Bake for approximately 8 minutes, rotate the pans and bake for another 8 minutes. Turn off the oven and prop the oven door open using an oven mitt. Crackers will crisp up while the oven cools.
* We use La Tourangelle 100% organic and unrefined coconut oil. This is a great substitute for shortening, and has a neutral flavor and no trans fats.
What is a levain?
A levain is the portion of pre-ferment flour and water that goes into the final dough and raises the whole mass during the bulk (first) and final rises.
To make a levain, you must first make a starter culture, which is essentially a mixture of flour, water, and ambient yeasts and bacteria, which under ideal conditions, will thrive and multiply. This is a 6-8 day process of taking a small amount of the flour and water mixture and adding more flour and water, until you have a strong active culture. Once you have an active starter, you again take a portion and “build” it with larger amounts of flour and water. After two builds, the levain should be ready.

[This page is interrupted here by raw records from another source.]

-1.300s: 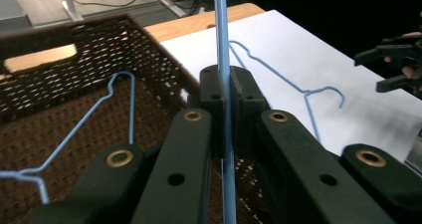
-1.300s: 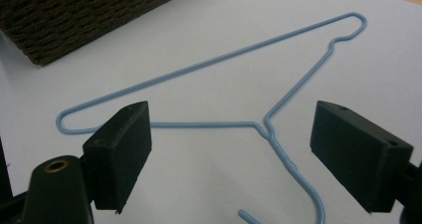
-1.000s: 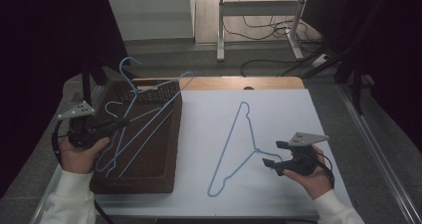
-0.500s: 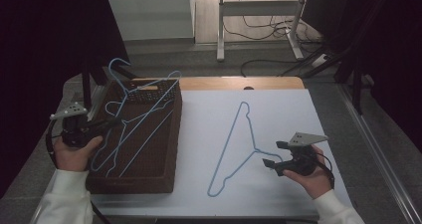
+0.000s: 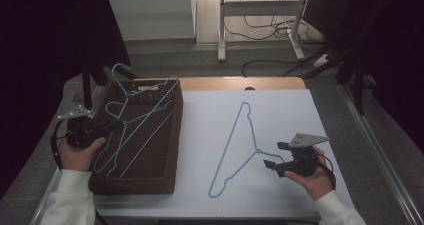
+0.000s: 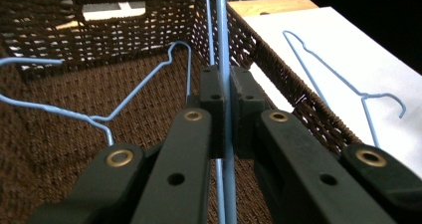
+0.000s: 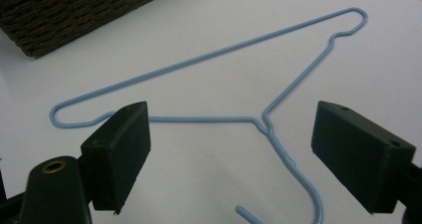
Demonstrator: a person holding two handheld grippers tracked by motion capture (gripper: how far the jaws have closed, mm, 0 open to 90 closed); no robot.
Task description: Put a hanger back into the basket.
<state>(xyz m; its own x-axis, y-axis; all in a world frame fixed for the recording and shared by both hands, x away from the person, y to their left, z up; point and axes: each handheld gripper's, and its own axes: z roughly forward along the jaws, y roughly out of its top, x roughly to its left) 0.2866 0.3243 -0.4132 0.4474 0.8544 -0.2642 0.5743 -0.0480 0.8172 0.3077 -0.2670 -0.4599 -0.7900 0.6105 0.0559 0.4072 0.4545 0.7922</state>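
Observation:
A brown wicker basket (image 5: 165,150) stands at the table's left. My left gripper (image 5: 116,126) reaches into it from the left and is shut on the wire of a blue hanger (image 5: 150,122). That hanger is tilted, and its hook (image 5: 119,71) rises above the basket's far rim. The left gripper view has the wire (image 6: 222,45) pinched between the pads of the left gripper (image 6: 224,82), with a second blue hanger (image 6: 99,118) lying on the basket floor. A third blue hanger (image 5: 239,145) lies flat on the white sheet. My right gripper (image 5: 274,156) is open beside its hook, and the hanger's neck (image 7: 266,122) lies ahead of the right gripper (image 7: 239,147).
The white sheet (image 5: 280,110) covers the wooden table (image 5: 240,83) right of the basket. A metal frame leg and cables (image 5: 260,30) stand on the floor beyond the table. The basket's right wall (image 6: 293,92) separates the held hanger from the sheet.
The left gripper has shifted the held hanger a little to the left, so its far corner now sits over the basket instead of jutting past its right rim. The right gripper has stayed still.

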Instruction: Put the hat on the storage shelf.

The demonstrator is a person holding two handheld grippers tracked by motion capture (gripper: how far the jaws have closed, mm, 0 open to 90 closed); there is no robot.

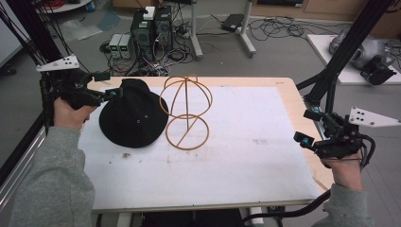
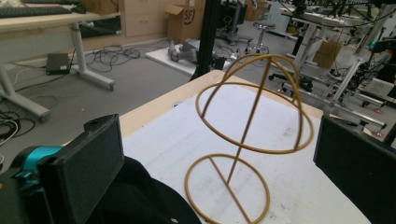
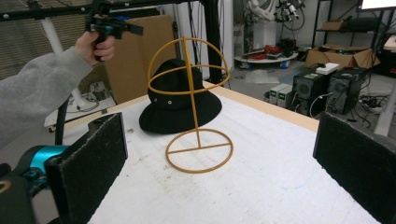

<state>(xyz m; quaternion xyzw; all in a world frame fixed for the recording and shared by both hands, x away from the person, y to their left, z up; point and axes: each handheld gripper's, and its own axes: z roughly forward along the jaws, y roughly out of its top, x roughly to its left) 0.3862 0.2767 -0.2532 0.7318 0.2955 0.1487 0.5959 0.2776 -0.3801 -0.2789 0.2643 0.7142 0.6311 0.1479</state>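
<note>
While the black hat point(image 1: 134, 115) lay brim-down on the white sheet point(image 1: 246, 142) that covered the table point(image 1: 288, 90), the wire hat stand point(image 1: 187, 111) stood upright just beside it, on the side toward the middle of the table. From above, the stand's dome overlapped the hat's edge, so whether the two touched could not be told. The left gripper point(image 1: 108, 85) hovered at the hat's far left edge, above the brim, its jaws spread wide with nothing between them. Its own camera cut the hat point(image 2: 140, 200) off at the bottom edge and hid part of it behind the left jaw, leaving a dark curve and one small eyelet; the stand point(image 2: 250, 140) rose whole between the jaws, farther off. The right gripper point(image 1: 307, 127) hung past the table's right edge, well apart from hat and stand, jaws likewise wide and empty. In the right gripper view the hat point(image 3: 180, 109) sat behind the stand point(image 3: 194, 105), partly crossed by its wires, and the left gripper point(image 3: 112, 25) showed small at the top, its jaws hard to make out there.
</note>
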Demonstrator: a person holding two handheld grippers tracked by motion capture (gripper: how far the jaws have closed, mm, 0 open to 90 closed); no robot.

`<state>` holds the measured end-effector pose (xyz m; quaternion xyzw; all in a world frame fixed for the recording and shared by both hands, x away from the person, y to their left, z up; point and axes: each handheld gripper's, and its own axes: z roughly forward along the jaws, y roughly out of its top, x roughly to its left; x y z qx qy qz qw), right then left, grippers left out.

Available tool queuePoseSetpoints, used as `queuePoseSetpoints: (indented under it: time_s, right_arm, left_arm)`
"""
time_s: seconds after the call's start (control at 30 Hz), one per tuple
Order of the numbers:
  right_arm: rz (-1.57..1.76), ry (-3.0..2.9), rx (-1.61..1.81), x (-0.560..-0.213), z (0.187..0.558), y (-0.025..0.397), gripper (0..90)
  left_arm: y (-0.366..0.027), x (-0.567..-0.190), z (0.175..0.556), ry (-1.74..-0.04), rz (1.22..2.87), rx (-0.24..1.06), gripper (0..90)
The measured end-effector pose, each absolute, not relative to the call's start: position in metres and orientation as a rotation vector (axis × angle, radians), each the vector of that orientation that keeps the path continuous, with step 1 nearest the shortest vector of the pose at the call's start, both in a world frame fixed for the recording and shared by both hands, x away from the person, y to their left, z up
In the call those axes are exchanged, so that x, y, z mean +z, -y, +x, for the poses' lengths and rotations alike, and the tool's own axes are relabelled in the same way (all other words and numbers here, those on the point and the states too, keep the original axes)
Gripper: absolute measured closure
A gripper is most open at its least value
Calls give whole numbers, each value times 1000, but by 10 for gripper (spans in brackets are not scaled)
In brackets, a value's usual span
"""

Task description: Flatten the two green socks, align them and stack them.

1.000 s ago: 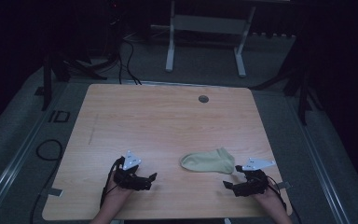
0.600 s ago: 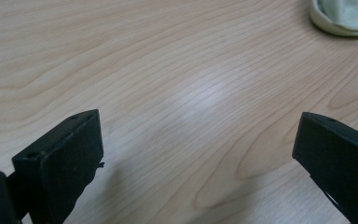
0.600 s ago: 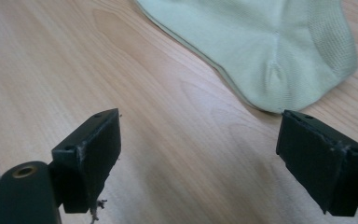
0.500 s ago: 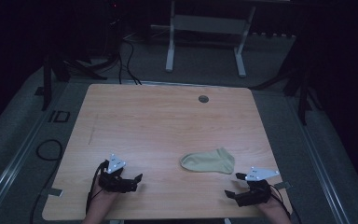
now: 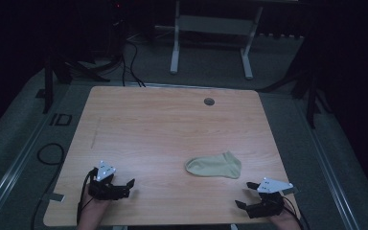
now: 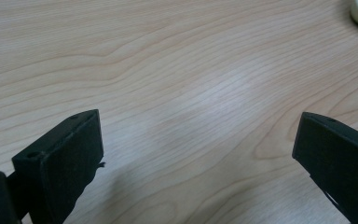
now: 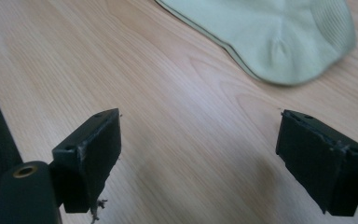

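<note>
Lower right of high view: your right gripper (image 5: 247,195) sits w/ jaws wide apart, holding nothing, near the sock (image 5: 213,166) lying flat lower centre-right; left gripper (image 5: 130,186), lower left, likewise wide and empty. Risk: thin fabric, so jaws may skid on the table (image 5: 163,120) or pinch one layer only. Nothing blocks the path; grommet hole (image 5: 209,101) sits far off, upper centre.
</note>
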<state>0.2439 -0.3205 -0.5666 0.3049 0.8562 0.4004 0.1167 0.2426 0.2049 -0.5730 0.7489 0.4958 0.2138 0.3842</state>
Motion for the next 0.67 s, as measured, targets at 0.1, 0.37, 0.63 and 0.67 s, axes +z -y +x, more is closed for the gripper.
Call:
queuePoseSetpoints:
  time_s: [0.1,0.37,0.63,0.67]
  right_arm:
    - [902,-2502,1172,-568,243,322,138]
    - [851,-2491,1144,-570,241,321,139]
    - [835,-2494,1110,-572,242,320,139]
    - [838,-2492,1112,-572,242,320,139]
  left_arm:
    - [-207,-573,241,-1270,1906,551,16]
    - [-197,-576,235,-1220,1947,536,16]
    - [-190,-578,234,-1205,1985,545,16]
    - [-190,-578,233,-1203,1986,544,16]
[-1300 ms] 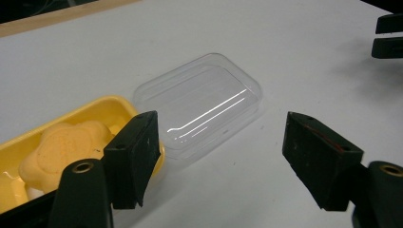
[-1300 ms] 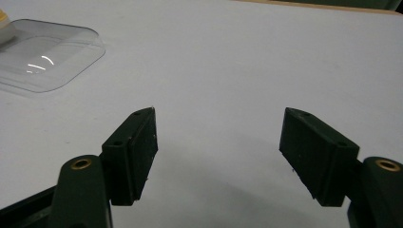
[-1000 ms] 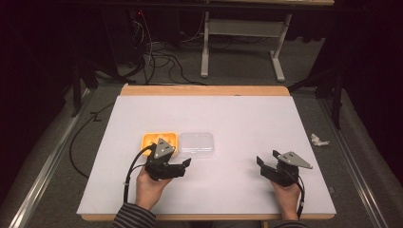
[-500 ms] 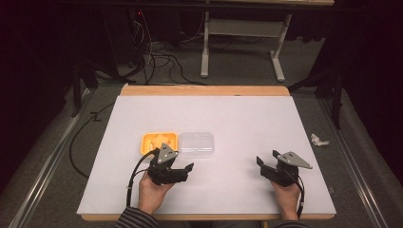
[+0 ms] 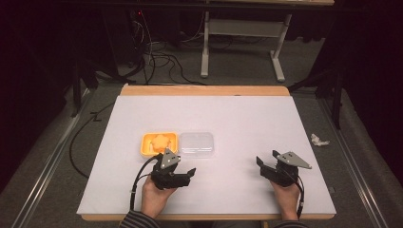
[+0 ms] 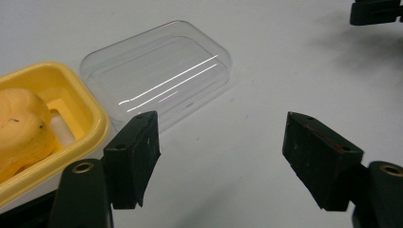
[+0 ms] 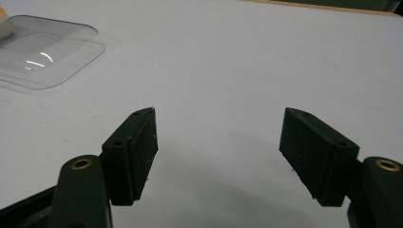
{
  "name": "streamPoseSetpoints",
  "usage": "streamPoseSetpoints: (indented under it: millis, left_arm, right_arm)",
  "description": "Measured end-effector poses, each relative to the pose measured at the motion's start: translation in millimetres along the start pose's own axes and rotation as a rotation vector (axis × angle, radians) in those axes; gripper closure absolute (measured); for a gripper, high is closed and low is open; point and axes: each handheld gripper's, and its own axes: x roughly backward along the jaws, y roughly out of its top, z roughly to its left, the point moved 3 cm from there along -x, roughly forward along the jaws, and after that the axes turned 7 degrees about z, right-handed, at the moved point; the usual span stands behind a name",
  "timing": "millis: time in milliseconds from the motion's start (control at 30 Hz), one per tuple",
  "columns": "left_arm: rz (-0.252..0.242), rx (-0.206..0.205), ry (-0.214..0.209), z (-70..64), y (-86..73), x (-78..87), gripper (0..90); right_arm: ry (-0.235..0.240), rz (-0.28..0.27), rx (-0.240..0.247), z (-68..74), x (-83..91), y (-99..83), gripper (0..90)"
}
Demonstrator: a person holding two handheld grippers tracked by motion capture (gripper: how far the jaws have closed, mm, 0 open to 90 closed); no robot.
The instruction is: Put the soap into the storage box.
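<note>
Two grippers sat low on your table [image 5: 237,114], whose white top ran out to a wooden strip at 12 o'clock. Your left gripper [image 5: 183,176] lay at about 7 o'clock on the sheet, its jaws spread wide and holding nothing; in the left gripper view only bare white surface showed between them. Your right gripper [image 5: 260,164] rested at about 5 o'clock, well apart from the other, its jaws likewise wide apart and empty over bare table.

The clear lid [image 5: 196,144] lay flat near the middle of the table, just toward 12 o'clock from your left gripper, and in that gripper's view it sat just beyond the left jaw. Touching the lid's 9 o'clock edge was the yellow tray [image 5: 145,148], open side up. Inside the tray lay a yellow lump [image 6: 21,128], pale and rounded. A scrap [image 5: 319,140] of white paper lay off the table at 3 o'clock, on the floor.
</note>
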Motion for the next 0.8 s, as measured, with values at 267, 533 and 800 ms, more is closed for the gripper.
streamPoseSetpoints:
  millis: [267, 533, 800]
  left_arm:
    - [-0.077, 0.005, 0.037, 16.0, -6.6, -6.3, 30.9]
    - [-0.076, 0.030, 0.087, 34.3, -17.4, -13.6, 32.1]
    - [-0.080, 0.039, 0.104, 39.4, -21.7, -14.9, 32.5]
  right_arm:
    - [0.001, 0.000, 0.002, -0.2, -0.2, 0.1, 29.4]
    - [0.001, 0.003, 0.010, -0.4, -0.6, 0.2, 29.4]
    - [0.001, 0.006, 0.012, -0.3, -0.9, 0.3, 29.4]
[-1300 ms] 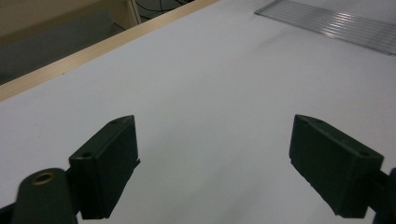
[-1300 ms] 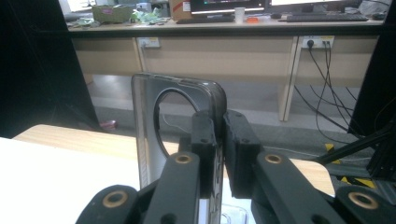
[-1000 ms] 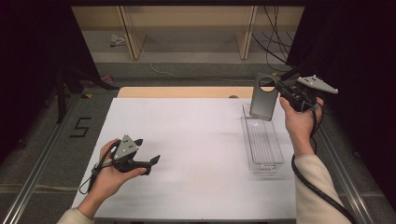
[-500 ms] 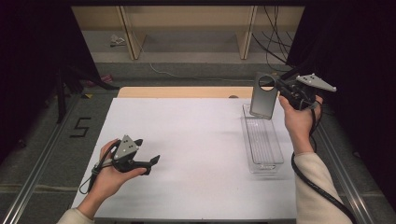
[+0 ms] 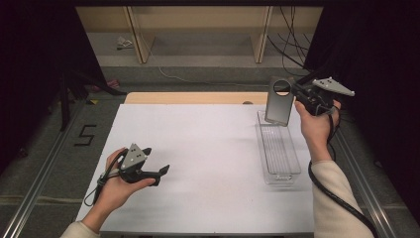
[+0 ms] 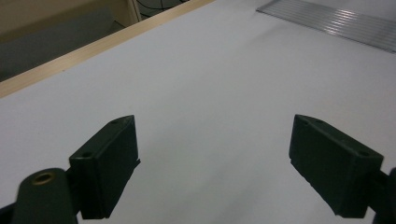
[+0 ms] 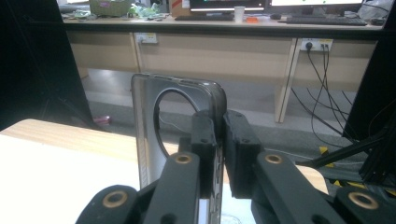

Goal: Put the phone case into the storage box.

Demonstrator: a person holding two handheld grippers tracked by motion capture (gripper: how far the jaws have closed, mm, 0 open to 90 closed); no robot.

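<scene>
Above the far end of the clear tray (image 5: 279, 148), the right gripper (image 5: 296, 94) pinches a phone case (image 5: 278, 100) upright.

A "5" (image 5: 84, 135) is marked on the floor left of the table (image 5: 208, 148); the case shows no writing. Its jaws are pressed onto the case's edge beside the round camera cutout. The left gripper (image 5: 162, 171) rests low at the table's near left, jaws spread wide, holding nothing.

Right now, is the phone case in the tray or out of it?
Out. The right gripper holds the phone case upright in the air, above the far end of the clear tray.
</scene>
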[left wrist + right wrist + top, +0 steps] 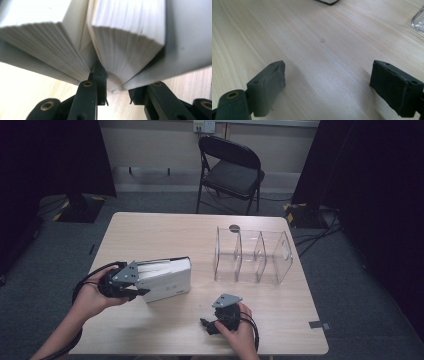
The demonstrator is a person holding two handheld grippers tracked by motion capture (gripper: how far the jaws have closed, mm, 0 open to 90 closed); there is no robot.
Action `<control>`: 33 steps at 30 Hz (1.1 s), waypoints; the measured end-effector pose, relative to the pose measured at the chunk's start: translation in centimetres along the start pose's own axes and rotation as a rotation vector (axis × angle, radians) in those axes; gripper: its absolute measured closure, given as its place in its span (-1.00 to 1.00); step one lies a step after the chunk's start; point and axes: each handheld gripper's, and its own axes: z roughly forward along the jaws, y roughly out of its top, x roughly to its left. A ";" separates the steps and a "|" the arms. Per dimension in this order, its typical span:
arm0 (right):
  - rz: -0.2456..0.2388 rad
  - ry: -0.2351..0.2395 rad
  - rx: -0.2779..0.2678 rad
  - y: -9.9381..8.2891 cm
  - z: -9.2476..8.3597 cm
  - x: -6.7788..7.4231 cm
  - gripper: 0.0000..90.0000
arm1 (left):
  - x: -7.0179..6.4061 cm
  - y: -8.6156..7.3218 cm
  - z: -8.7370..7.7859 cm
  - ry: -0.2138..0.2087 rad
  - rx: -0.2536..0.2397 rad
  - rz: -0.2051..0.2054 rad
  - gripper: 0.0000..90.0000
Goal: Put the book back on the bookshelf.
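A thick white book (167, 277) lies on the wooden table (165, 230), left of centre. My left gripper (142, 282) is at the book's left end, shut on it. In the left gripper view (117, 87) the pages (130, 45) fan into two blocks. One jaw is wedged between the blocks and the other sits outside the white cover (190, 37), so the right-hand block is clamped. My right gripper (212, 320) rests near the table's front edge. Its jaws stand wide open (327, 77) over bare wood with nothing between them.
A clear plastic organiser (252, 255) with upright dividers stands right of centre, and its corner (418, 22) shows in the right gripper view. A black folding chair (232, 167) stands beyond the table's far edge. A corner of the book (327, 1) lies ahead of the right gripper.
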 end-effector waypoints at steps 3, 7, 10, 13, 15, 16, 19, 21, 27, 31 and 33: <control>0.001 0.000 0.001 0.0 0.0 0.0 -0.75 | 0.3 0.1 0.0 -0.009 0.011 -0.010 0.59; 0.002 -0.001 0.001 0.0 0.0 0.0 -0.75 | 0.5 0.3 0.0 -0.014 0.031 -0.016 0.59; 0.001 -0.001 0.001 0.0 0.0 0.0 -0.75 | 0.7 0.3 0.0 -0.016 0.024 -0.028 0.58; 0.000 -0.001 0.001 0.0 0.0 0.0 -0.75 | 1.0 0.3 0.0 -0.018 0.030 -0.041 0.58; 0.000 -0.001 0.001 0.0 0.0 0.0 -0.75 | 1.2 0.4 0.1 -0.016 0.034 -0.050 0.58; -0.001 -0.001 0.000 0.0 0.0 0.0 -0.75 | 1.4 0.4 0.1 -0.010 0.043 -0.046 0.57; 0.000 -0.001 0.001 0.0 0.0 0.0 -0.75 | 1.7 0.5 0.1 -0.011 0.048 -0.066 0.56; 0.000 -0.001 0.001 0.0 0.0 0.0 -0.75 | 1.8 0.5 0.1 -0.008 0.052 -0.067 0.55; -0.001 -0.002 0.001 0.0 0.0 0.0 -0.75 | 2.0 0.6 0.1 -0.011 0.057 -0.068 0.54; 0.000 -0.002 0.002 0.0 0.0 0.0 -0.75 | 1.9 0.4 0.0 -0.007 0.042 -0.071 0.52; -0.001 -0.002 0.001 0.0 0.0 0.0 -0.75 | 2.0 0.4 -0.2 0.004 0.035 -0.075 0.50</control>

Any good artisan bread book will have a thorough explanation of this process.
At Nana Cardoon we use two basic methods for building levain. One comes from an article in The Art of Eating publication: “A Recipe for Pain au Levain,” by James MacGuire. (Number 83, Winter 2009). In the same issue is an interesting article about the Poilane Bakery Pain au Levain. The second method we use is described in Tartine Bread by Chad Robertson. We also consult Flour, Water, Salt, Yeast by Ken Forkish.